# Lelit Mara x newbie - water leakage?



## 05jamhad (Apr 6, 2021)

Hi guys!

set up my Mara x today and really excited to be part of the group.

During brewing I know if I close the group head lever water is discharged through the downwards nozzle (is this the OPV?)

during brewing I also have water being discharged into the drip tray from the area circled in the attached image. Is this normal? It looks like there is a small copper pipe protruding here.


----------



## 05jamhad (Apr 6, 2021)

https://postimg.cc/K3PKy7M3


----------



## 05jamhad (Apr 6, 2021)

https://postimg.cc/ygqYYgBm


----------



## DavecUK (Aug 6, 2013)

All normal, nothing to worry about

Welcome to the forum.........Loads of Happy MaraX users on here.

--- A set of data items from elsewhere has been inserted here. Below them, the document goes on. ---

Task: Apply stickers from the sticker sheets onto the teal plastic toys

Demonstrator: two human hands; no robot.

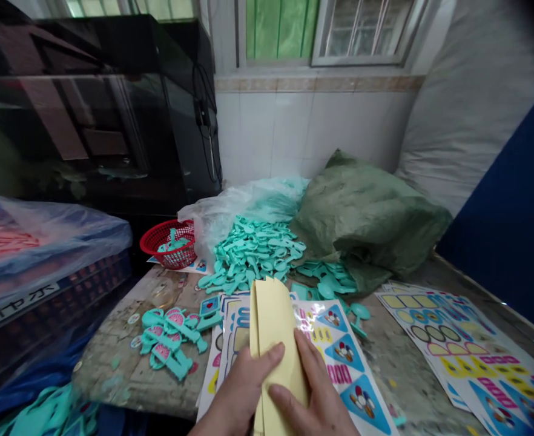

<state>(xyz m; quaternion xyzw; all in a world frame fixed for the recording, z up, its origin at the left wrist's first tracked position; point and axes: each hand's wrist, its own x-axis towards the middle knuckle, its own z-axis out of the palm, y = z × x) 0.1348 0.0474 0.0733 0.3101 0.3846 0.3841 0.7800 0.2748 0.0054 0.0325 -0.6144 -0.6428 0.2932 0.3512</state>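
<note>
Your left hand (pixel 242 384) and right hand (pixel 315 393) are holding folded yellow paper (pixel 273 333) over sticker sheets (pixel 351 363). Teal plastic pieces (pixel 251 254) are lying beyond.

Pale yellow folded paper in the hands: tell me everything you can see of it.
The pale yellow paper is matte and unprinted, folded lengthwise into layers, with a notched, uneven top edge. It stands tilted upright, pinched between the left hand and right hand. Its lower end runs out of view, above a glossy printed sheet of coloured triangles.
</note>
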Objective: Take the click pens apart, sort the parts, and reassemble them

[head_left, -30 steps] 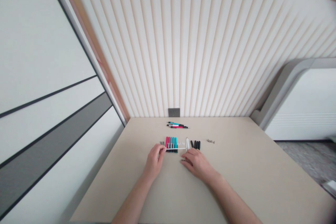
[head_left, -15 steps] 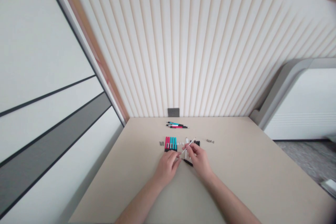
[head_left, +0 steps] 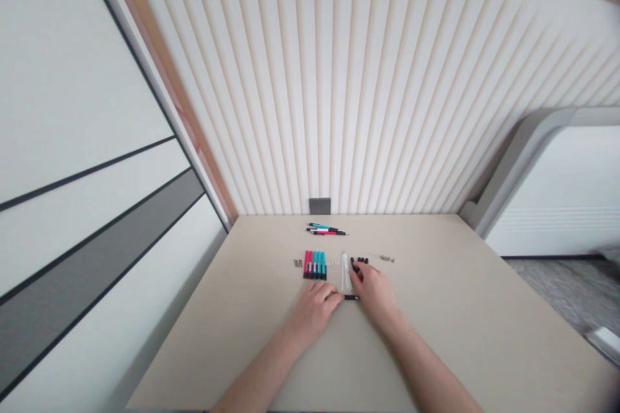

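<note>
- Pale beige tabletop (head_left: 436, 310) meets a slatted cream wall (head_left: 290, 77) at its far edge, with a grey wall socket (head_left: 320, 206) just above that edge.
- Three assembled pens (head_left: 326, 230) lie together near the far edge, pointing right.
- A row of pink and teal pen barrels (head_left: 314, 265) stands mid-table, with small grey parts (head_left: 298, 263) to its left and small white parts (head_left: 332, 262) to its right.
- Further right come a fan of white tubes (head_left: 345, 273), black pen parts (head_left: 359, 264) and small metal tips (head_left: 386, 259).
- The left hand (head_left: 312, 313) lies palm down and narrow, holding nothing visible, with its fingertips (head_left: 336, 295) touching one end of a black pen piece (head_left: 351, 297).
- The right hand (head_left: 372, 293) sits just above that piece, its fingers reaching the black pen parts; whether they grip any cannot be told.
</note>
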Demonstrator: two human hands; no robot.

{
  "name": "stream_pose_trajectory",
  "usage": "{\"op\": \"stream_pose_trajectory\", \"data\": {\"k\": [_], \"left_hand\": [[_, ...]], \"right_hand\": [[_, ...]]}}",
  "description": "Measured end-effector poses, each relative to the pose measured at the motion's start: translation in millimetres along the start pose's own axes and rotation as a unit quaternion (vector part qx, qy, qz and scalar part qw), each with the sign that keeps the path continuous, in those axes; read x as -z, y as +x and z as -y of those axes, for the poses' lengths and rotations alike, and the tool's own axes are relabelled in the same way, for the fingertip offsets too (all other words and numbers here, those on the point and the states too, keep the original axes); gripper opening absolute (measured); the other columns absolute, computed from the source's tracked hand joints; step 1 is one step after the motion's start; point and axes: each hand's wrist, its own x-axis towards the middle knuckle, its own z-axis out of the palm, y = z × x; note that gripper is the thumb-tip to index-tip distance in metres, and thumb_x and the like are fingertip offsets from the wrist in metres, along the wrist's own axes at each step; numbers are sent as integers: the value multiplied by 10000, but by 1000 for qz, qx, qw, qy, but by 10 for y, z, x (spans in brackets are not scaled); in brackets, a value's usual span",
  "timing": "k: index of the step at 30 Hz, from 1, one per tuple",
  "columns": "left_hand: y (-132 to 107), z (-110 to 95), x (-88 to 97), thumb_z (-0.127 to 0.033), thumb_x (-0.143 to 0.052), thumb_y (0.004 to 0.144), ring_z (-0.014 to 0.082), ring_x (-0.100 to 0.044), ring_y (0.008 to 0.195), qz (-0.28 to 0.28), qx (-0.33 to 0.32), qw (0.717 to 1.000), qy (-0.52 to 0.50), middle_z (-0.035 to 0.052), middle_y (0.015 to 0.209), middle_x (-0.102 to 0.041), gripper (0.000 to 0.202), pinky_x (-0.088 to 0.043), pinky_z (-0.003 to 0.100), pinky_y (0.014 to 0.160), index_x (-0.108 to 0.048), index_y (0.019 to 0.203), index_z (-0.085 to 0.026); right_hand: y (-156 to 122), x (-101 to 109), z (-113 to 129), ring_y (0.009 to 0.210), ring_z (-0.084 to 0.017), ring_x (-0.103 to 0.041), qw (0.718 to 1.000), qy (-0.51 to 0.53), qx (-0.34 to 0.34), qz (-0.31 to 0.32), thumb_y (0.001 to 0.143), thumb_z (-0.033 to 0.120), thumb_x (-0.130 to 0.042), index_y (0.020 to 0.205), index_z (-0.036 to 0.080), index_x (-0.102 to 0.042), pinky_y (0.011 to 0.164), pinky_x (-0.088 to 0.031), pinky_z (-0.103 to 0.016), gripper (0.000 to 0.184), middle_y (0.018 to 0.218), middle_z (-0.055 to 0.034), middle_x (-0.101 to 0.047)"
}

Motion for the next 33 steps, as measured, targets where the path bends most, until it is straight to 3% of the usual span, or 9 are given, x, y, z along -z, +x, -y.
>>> {"op": "stream_pose_trajectory", "data": {"k": [5,16,22,33], "left_hand": [[4,9,-12,-221,-488,982,195,-566,888,-3,10,1000,5,31,930,-630,210,-425,348,779,-637,1130,-238],[-4,37,13,-201,-474,983,196,-565,896,16,-13,1000,6,31,923,-631,226,-423,347,797,-644,1126,-244],[-12,27,18,-211,-440,997,185,-564,873,-3,-20,1000,1,30,895,-619,244,-420,335,783,-668,1076,-241],[-6,14,46,-213,-422,1004,188,-548,870,20,-33,999,10,36,895,-609,241,-404,338,777,-655,1067,-219]], "right_hand": [[-37,2,-11,818,-188,-674,999,-1,37,4,941,290,-466,1113,241,-652,659,-429,-247,258,949,-65,-709],[-40,-11,-2,860,-185,-676,996,38,72,22,917,220,-504,1038,224,-693,761,-452,-254,224,961,-62,-713],[-47,-1,16,847,-173,-672,994,59,91,33,906,223,-529,1028,222,-700,787,-458,-250,211,970,-59,-712],[-62,23,32,818,-169,-658,989,93,107,30,928,249,-516,1052,221,-701,775,-456,-252,225,952,-59,-688]]}}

P.S. When you lower the lever, the water is discharged from the E61 group vent, the OPV (or expansion valve) is inside the machine and regulates brew pressure as well as allowing excess pressure due to water expansion on heating to leave the system, rather than fracture pipes.


----------



## 05jamhad (Apr 6, 2021)

DavecUK said:


> All normal, nothing to worry about
> 
> Welcome to the forum.........Loads of Happy MaraX users on here.
> 
> P.S. When you lower the lever, the water is discharged from the E61 group vent, the OPV (or expansion valve) is inside the machine and regulates brew pressure as well as allowing excess pressure due to water expansion on heating to leave the system, rather than fracture pipes.


 Brilliant! Thank you so much Dave


----------